What you will do: All lines in the material below that contain "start" should be located and copied.

Information shown:
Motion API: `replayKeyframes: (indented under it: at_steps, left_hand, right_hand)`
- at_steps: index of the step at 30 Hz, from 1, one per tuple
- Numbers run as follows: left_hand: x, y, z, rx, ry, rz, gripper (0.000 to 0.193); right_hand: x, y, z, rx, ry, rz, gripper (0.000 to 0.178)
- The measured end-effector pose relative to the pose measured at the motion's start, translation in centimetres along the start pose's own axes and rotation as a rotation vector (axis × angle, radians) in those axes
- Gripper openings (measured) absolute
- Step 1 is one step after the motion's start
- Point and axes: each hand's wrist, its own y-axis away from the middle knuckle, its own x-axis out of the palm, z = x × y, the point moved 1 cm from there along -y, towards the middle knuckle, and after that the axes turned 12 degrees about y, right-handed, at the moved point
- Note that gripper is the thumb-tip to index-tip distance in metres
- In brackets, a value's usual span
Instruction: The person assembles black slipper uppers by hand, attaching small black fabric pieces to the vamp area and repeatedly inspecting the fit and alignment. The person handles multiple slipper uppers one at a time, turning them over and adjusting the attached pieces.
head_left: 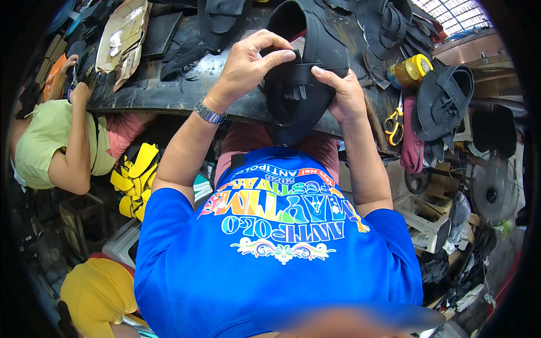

Finished exercise:
- The measured end-effector pose relative to the pose measured at the motion's start, translation in centimetres along the start pose's own axes and rotation as a rotation vector (axis × angle, radians) in those axes
- Step 1 is one step after the motion's start

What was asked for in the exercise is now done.